Na minha noite, as limitações escolhi-as eu. Imaginários jarros de vinho transbordando impaciência e profecias de insultos de ogre, agarrei-os e deitei-os prédios acima, apressei-me no vento e fugi para onde precisavam de mim. Hoje é noite e vejo claramente. Apercebo-me de que o tempo não acaba nunca, que os sorrisos são eternos e que me apetece navegar para sempre, até chegar.

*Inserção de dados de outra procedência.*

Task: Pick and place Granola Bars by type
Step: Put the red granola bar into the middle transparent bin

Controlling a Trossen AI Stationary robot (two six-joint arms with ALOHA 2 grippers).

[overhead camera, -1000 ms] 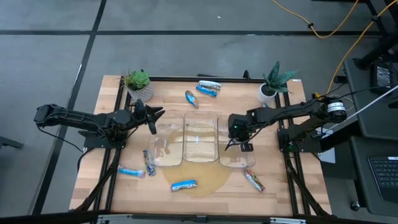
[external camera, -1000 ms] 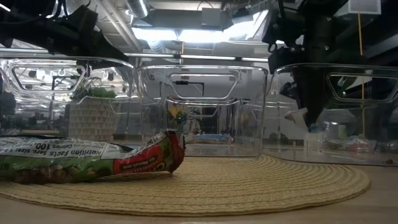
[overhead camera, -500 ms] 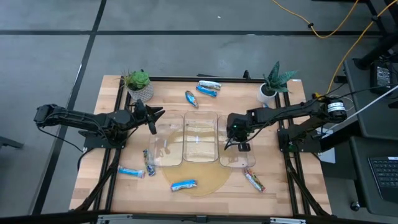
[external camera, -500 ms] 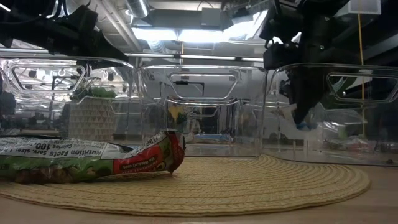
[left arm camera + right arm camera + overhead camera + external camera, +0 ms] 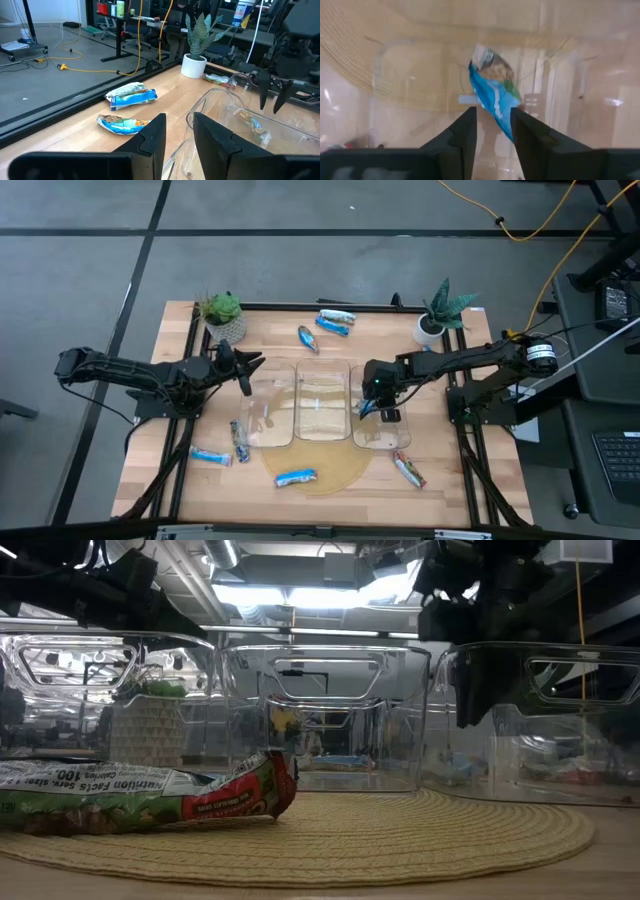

domingo, 3 de abril de 2005

Ser humano

Andei a reparar quando as pessoas repetem, no mesmo tom com que tinham falado, as coisas simples da vida. São vezes em que à terceira frase se diz o mesmo que na primeira como se isso não tivesse sido ouvido, independentemente de o ter sido ou não. Tem vezes em que acontece não pelas mesmas palavras, mas sempre pelo mesmo espírito de estar e participar. É isso que me parece absolutamente fascinante, o constatar que o espírito humano é capaz de prevalecer ao atravessar o tempo. Gosto que as pessoas tenham gosto tanto quanto gosto que sorriam - e o exemplo que dei é apenas uma pequena intuição desta tenacidade - porque o demais é sempre em quantidade que chegue. De alguma forma, é bom ver a luz e ter uma sensação do que é impreterível.

Seria

Não há muito tempo ainda que as memórias resplandeciam. Aconteceu o que acontece sempre, bendita sina. Houve uma bifurcação onde jazia um forte carvalho. Cada caminho fez poeira e ninguém sabe do outro. Lembro-me bem de quando me colei ao mapa da vida, e porque escolhi um sem estradas nem atalhos. E agora, alturas há em que nada se compara a esta sensação de revolta no peito e nó na garganta. E agora estou longe. Longe a celebrar os momentos em que me lembrava das alegrias e partilhas indeléveis.
Nada é esquecido, mas que restou para eu esquecer? Uma amálgama surda de berros e os gestos de não ficar. E uma perfeita página de erros apontados. Presta atenção e desculpa.